For 20 years, Steamboat resident Rob Douglas was a Washington, D.C. private detective specializing in homicide, political corruption and terrorism. Since 1998, Douglas has been a commentator on local, state and national politics in Washington, D.C., Maryland and Colorado. To reach Rob Douglas, email rdouglas@SteamboatToday.com.
Find more columns by Douglas here.
As Interim City Manager Deb Hinsvark, Public Safety Director Joel Rae and a majority of the Steamboat Springs City Council work at breakneck speed to consummate a real estate windfall to Big Agnes, Honey Stinger and BAP — while spending upward of $10 million from its reserve fund to build new police and fire facilities — city property owners may be unaware that Hinsvark and the council soon will hit them with a new tax (they’ll call it a fee) to pay for approximately $10 million in storm water infrastructure improvements.
Yes, you read that correctly.
City reserve funds that could be used to pay for storm water infrastructure improvements — now mandated because the city crossed the 10,000 population threshold in the last census — instead will be used to pay for new police and fire facilities while property owners will be taxed to pay for the storm water improvements. This new tax will be in addition to the increased water and sewer rates that recently went into effect.
Compounding this transgression, the council members who support this trade-off seemingly think it’s more important to use city funds to benefit Big Agnes — with an amount that easily could approach $2 million — than it is to hold down taxes for the 11,000 city residents who paid the taxes that helped build the city’s reserve fund in the first place.
In addition to the fact that the Big Agnes deal reeks of crony capitalism in the same way the Iron Horse deal that continues to hobble Steamboat reeked of crony socialism, it’s unconscionable to spend millions of dollars — which painstakingly were accumulated under the proffered rationale of having funds for infrastructure “needs” — on extravagant new police headquarters when those funds could be used to prevent the need for property owners to pay for storm water infrastructure.
In support of this error in judgment, Hinsvark and Rae repeatedly cite a 2002 study that concluded the police department “needed twice the amount of space that it has in the Yampa building in order to function effectively.” Are the residents of Steamboat supposed to think that for the last decade the police department was not effective? If anything, given how effectively and professionally our police perform, that oft-trumpeted report proves the opposite of what Hinsvark and Rae wish.

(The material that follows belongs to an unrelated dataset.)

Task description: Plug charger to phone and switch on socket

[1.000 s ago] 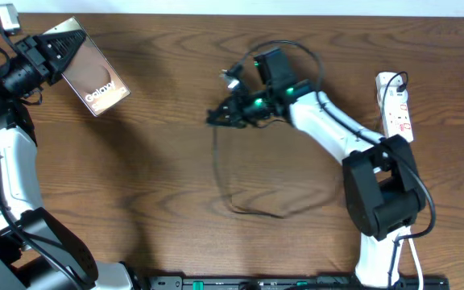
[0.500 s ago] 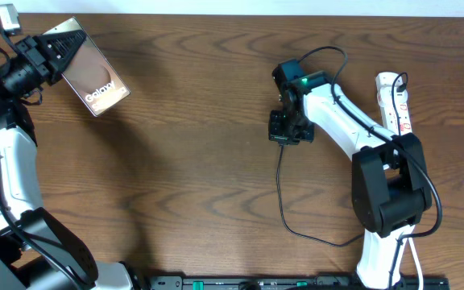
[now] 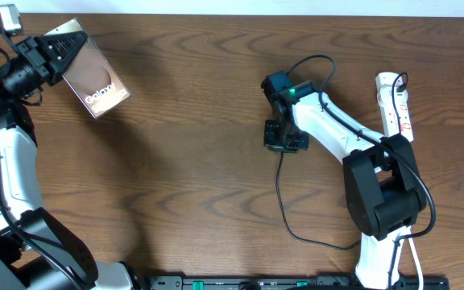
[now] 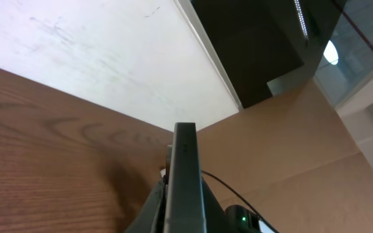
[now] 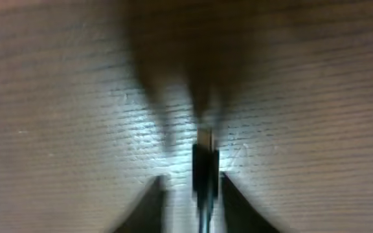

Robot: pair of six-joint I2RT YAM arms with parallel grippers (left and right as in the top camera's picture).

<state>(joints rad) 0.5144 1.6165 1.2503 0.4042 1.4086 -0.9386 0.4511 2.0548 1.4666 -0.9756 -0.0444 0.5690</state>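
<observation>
The bronze phone (image 3: pixel 95 80) with white lettering hangs above the table's far left corner, and my left gripper (image 3: pixel 55 48) is shut on its end. In the left wrist view the phone's (image 4: pixel 185 181) thin edge stands upright between the fingers. The charger (image 3: pixel 279 189), a thin black cable, curls over the wood from near the right arm's base up to my right gripper (image 3: pixel 284 138) at mid-table. In the blurred right wrist view its plug tip (image 5: pixel 204 171) stands between the open fingers of the right gripper (image 5: pixel 192 177), with a clear gap on the left side. The white socket (image 3: pixel 396 105) lies at the far right.
The right arm's black base (image 3: pixel 381 193) stands at the front right, close to the socket. A thicker black arm cable (image 3: pixel 316 63) loops behind the right wrist. A black rail (image 3: pixel 256 282) runs along the table's front edge.
The right gripper swung right from mid-table with the charger, then came back a little to the left. Its jaws have parted around the plug tip. The left arm and the phone have not moved.
</observation>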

Clearly, the existing police facility could be expanded and remodeled to provide additional space for a fraction of the cost of the current proposal to build a massive public safety campus on the western side of the city.
But that wouldn’t fit with the “vision” that some have for Yampa Street. Of course, some of the same folks behind that vision have interests in other projects around the ’Boat that are sitting dormant because of the still-depressed real estate market. Perhaps the council should wait until those moth-balled projects come to life before entertaining the notion of risking scarce public funds on deals designed to benefit a tiny fraction of the citizenry — especially when those funds could be used to hold down the tax burden on residents.
The council should remember that they are elected, first and foremost, to keep city government in check and to act as fiduciaries on behalf of the all the residents of Steamboat, not to be rubberstamps that succumb to the private arm-twisting sessions that Hinsvark and Rae held with council members.
Given the council’s fiscal responsibility, coupled with the harsh reality that we continue to live in uncertain economic times, the council should spend city funds in a manner that respects the fact that the citizens who bear the burden of paying the taxes that feed the city’s coffers continue to be under financial assault from many directions.
To spend $10 million from the city’s reserve fund for new police and fire facilities — only to turn around in the near future and tell property owners they must cough up a similar amount for storm water infrastructure — is irresponsible and unfair to the hard-working residents of Steamboat.